Not content with an overwhelming class of characters, Spiral Paradox is aesthetically coruscating by exploiting animation's strengths over live action. With no time in the close to two hour feature for meandering scene setting, what were once static paintings of breathless beauty are replaced with kinetic and fluid action that is ruthlessly swift and completely impossible for any other medium. The view spins and barrels along with the fights in ways cameras could never hope to achieve; choreographed with an eye for the impressive Shiki proves why it's not just her eyes which make her deadly. While not as iconic as they deserve to be, they are fight scenes that will stand as some of the most accomplished animation work possible without shifting wholly to computer graphics.

More so than the those before it, this film is rife with symbolism, the most obvious being the Taoist ying-yang or the Taijitu in the film's parlance; it permeates the fibre of the film defining its structure, guiding its antagonists and adorning incidental but important props throughout. Demarcated by the monochrome eyecatches, the association with the symbol is clear especially with the visual and narrative blending that occurs in the third act. It's a fantastic device that once spotted promotes repeated viewings but crucially leads to the most prominent theme of the movie: gender. Starting by first focusing on Shiki and then Mikiya the story at least follows the pattern, more so when you realise the secondary characters - Tomoe and Touko - adhere even closer to the idea of the ying-yang. More than that however is the constant questioning of the concept of gender with Shiki's masculine manner of speech or Azaka questioning whether her brother Mikiya would still like Shiki if she were male; there are also the more blatant scenes with dolls who share either both or neither defining characteristics of each sex.

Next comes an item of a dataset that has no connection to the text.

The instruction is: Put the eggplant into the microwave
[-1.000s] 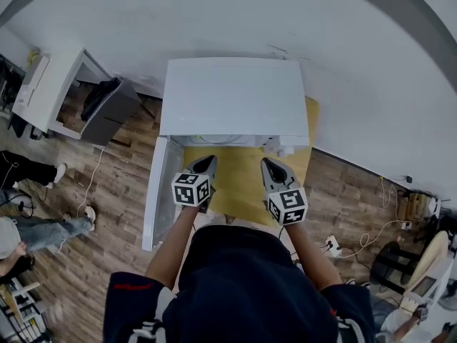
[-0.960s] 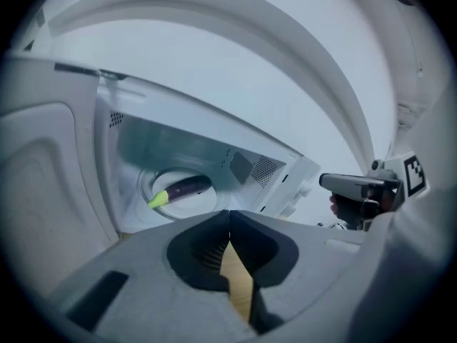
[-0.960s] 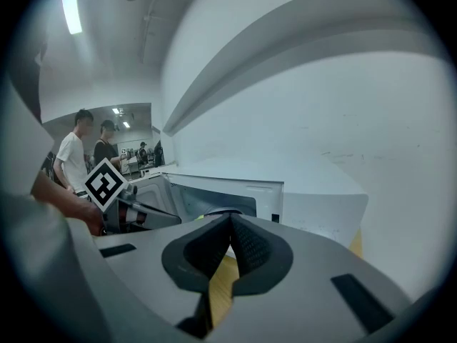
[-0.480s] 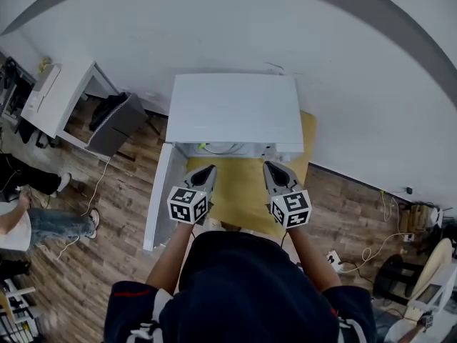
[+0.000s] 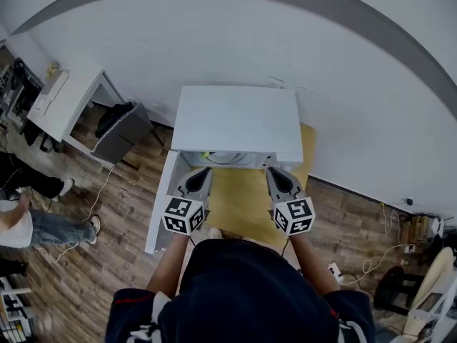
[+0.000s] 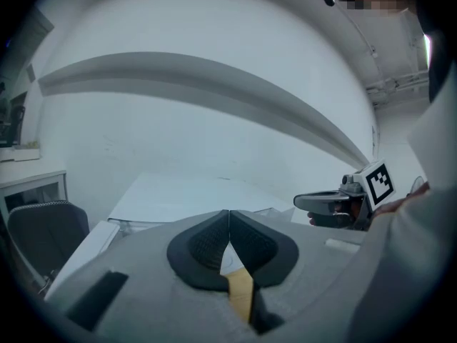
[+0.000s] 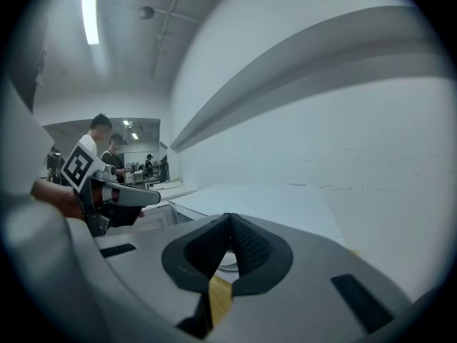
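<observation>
Microwave door open — turntable just visible inside

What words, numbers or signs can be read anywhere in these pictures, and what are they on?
No words, brands or numbers can be read in any view.
Marker cubes: black-and-white square patterns only, not letters or digits.
Microwave: plain white top, no label showing.
</observation>
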The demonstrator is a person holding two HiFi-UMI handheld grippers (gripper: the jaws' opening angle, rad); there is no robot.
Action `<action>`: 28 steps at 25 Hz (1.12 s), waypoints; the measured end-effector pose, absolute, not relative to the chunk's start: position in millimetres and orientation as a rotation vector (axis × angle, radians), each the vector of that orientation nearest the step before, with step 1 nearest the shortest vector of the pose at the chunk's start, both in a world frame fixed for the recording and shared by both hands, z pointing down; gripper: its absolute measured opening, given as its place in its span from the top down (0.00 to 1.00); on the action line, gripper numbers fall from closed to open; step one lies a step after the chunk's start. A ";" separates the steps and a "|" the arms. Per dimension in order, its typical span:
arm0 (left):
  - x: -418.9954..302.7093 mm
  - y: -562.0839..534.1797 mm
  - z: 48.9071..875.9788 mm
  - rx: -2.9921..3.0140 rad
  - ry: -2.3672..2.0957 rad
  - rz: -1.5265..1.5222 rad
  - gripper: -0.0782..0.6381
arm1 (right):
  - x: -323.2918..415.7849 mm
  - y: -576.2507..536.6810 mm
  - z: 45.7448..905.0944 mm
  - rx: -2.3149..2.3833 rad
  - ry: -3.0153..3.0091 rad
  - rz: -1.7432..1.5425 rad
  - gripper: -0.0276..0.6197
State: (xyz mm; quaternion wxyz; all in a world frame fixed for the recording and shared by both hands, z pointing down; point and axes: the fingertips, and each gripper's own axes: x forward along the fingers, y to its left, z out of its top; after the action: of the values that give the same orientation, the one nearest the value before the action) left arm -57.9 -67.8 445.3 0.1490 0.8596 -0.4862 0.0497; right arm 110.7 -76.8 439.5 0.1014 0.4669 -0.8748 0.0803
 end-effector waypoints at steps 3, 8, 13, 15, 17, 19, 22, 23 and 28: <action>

Far from confined themes though, they all bleed into and reinforce one another springing up further philosophical questions that have increasingly murky but far reaching implications: the idea of a home - spelled out by Tomoe to a reticent Shiki; complimentary contrasts - stated by Souren referring to Fujino and Kirie being mirrors of Shiki; and the most base and familiar of questions: what defines a human? Brains in jars, puppets and clones, centuries old sorcerers - this is the question the film asks without overtly aiming to, sneaking it in then concentrating on the more relevant and less nebulous concepts. The rare slower paced scenes are reserved for some of the denser jargon of the series including ominous mention of The Origin, a kind of sorcerer's holy grail promising omnipotent knowledge of all things past, present and future as well as a mysterious "counter force", described as the universe's way of disallowing too much power or control. Were any this exposed in the opening films, ponderous and contextless, the series would likely be a wholly different beast. For audiences new to the Kara no Kyoukai franchise who have waited expectantly, the technobabble is the best kind of pay off. Like being launched off a precipice after a slow climb up, the free-fall into the minutiae of the world is liberating: the series has finally manoeuvred itself into a position capable of pulling it off.

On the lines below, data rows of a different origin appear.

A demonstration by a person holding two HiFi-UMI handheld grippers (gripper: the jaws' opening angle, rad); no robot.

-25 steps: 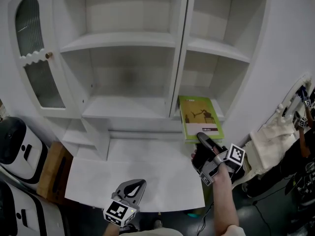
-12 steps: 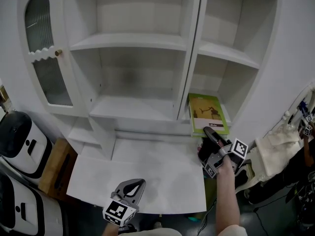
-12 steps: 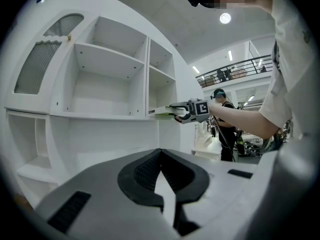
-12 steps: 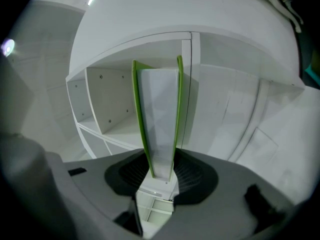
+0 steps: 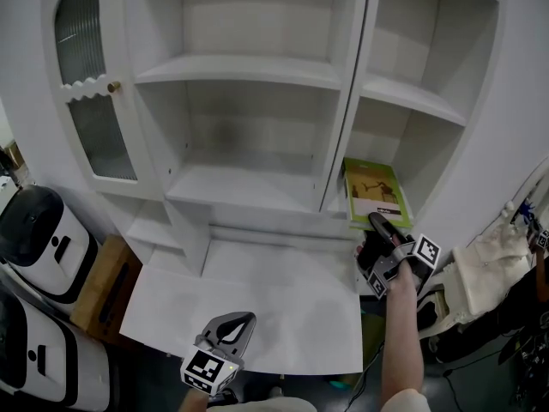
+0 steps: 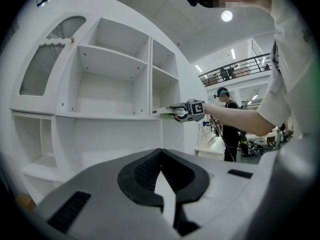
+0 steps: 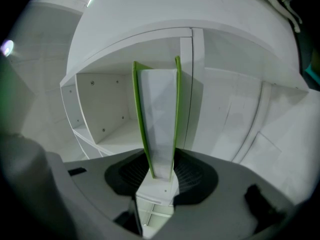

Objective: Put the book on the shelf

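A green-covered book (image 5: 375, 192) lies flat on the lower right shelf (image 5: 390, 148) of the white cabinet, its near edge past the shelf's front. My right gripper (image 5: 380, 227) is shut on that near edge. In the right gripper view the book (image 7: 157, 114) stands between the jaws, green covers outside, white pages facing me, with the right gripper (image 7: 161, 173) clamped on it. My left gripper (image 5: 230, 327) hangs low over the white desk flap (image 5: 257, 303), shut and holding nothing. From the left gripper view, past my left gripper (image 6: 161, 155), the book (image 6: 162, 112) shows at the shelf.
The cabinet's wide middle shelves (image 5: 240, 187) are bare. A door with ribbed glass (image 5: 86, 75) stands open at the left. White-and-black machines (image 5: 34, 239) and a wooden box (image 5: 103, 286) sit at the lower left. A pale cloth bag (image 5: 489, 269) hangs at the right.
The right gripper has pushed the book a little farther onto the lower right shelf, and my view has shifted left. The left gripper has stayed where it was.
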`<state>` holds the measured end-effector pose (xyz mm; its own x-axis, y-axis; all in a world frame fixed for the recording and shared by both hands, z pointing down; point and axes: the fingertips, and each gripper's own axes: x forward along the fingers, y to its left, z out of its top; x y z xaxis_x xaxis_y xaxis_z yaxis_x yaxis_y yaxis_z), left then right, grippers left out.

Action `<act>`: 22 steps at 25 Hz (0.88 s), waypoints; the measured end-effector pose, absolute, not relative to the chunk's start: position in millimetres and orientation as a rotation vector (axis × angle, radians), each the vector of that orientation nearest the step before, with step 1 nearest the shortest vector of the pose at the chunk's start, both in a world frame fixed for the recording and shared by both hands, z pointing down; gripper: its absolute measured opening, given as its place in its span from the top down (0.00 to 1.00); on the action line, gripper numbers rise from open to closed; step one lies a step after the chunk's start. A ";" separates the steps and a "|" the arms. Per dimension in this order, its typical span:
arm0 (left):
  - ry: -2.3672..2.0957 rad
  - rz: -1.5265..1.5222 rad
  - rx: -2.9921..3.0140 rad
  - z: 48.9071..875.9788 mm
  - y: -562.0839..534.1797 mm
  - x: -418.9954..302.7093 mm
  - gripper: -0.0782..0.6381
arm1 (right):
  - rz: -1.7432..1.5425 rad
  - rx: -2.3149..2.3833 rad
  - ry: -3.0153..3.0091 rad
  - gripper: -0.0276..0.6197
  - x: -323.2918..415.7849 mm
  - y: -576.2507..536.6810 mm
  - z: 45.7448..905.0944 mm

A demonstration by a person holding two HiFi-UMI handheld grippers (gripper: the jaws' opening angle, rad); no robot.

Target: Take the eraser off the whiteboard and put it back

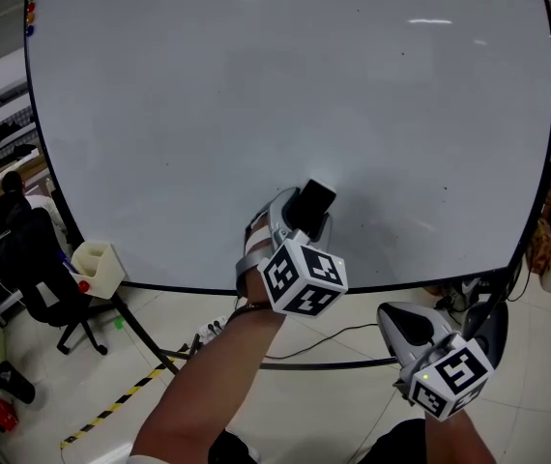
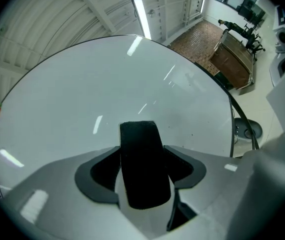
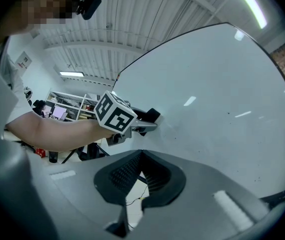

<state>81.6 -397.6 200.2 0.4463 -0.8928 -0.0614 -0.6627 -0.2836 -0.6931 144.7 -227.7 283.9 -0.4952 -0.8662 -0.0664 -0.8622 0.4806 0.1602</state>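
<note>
Gripping one eraser (image 2: 142,169), one whiteboard (image 2: 82,94) behind

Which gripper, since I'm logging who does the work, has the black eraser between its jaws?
The left gripper: its jaws grip the black eraser at the whiteboard. The right gripper hangs lower, jaws together and empty.

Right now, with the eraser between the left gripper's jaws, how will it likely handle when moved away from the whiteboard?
The eraser looks small and blocky, so probably light and stiff. Its fuzzy black face suggests felt: likely grippy, not slippery. By the upright whiteboard, it perhaps clings magnetically, so may resist slightly.
</note>
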 end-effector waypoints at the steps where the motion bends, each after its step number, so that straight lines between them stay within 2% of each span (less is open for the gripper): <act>1: 1.298 -0.449 -2.046 200.2 -397.2 81.3 0.48 | -0.269 1.568 -2.681 0.95 144.8 -227.4 283.7; 16: 1.309 -0.419 -2.165 205.0 -388.0 58.4 0.51 | -0.282 1.557 -2.692 0.95 136.8 -226.2 279.2; 22: 1.289 -0.314 -2.309 206.8 -376.8 40.7 0.51 | -0.290 1.540 -2.699 0.95 128.5 -223.9 279.3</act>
<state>40.7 -376.8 206.8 0.5315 -0.8465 -0.0302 -0.7380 -0.4453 -0.5070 128.5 -223.9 279.3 -0.5127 -0.8554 -0.0739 -0.8515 0.4956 0.1709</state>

Kara no Kyoukai: Paradox Spiral is one of the best pieces of media to come out in a very long time. It combines narrative depth with visual flair and walks a knife edge between confidence and pretentiousness to create something thoroughly resplendent. It does not transcend nor forsake its genre, conscious that its audience is most demanding, it simply ignores barriers other films might be overtly aware of. The previous movies were proving grounds for everything in this film: animation is scintillating and frequently peerless, the audio is perfect and refined to scalpel precision, direction is accomplished - the production is universally flawless. There is very little which even approaches the breadth and assuredness of this film and it represents the pinnacle of so many different talents; its creativity is overwhelming and to have seen this is to have witnessed an unbridled masterpiece.